__Goal of the exercise__:
Without omission or alteration, write out all of the data.

------------------------------------------------

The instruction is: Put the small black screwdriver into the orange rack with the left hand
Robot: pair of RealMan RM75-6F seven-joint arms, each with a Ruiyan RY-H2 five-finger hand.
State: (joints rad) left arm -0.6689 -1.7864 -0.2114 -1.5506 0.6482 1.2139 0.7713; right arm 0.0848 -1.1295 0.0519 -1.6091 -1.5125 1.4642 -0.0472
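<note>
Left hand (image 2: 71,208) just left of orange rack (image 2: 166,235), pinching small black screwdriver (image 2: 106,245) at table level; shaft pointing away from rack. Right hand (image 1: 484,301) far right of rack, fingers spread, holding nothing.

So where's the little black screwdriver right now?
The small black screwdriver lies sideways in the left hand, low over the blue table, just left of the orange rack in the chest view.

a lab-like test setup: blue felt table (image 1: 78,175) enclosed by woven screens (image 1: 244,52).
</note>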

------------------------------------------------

__Your solution__:
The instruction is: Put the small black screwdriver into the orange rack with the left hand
Robot: pair of RealMan RM75-6F seven-joint arms, each with a Ruiyan RY-H2 five-finger hand.
State: (joints rad) left arm -0.6689 -1.7864 -0.2114 -1.5506 0.6482 1.2139 0.7713; right arm 0.0848 -1.1295 0.0519 -1.6091 -1.5125 1.4642 -0.0472
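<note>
Left hand (image 2: 71,208) just left of orange rack (image 2: 166,235), pinching small black screwdriver (image 2: 106,245) at table level; shaft pointing away from rack. Right hand (image 1: 484,301) far right of rack, fingers spread, holding nothing.

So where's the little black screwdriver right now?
The small black screwdriver lies sideways in the left hand, low over the blue table, just left of the orange rack in the chest view.

a lab-like test setup: blue felt table (image 1: 78,175) enclosed by woven screens (image 1: 244,52).
</note>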

This output is now complete.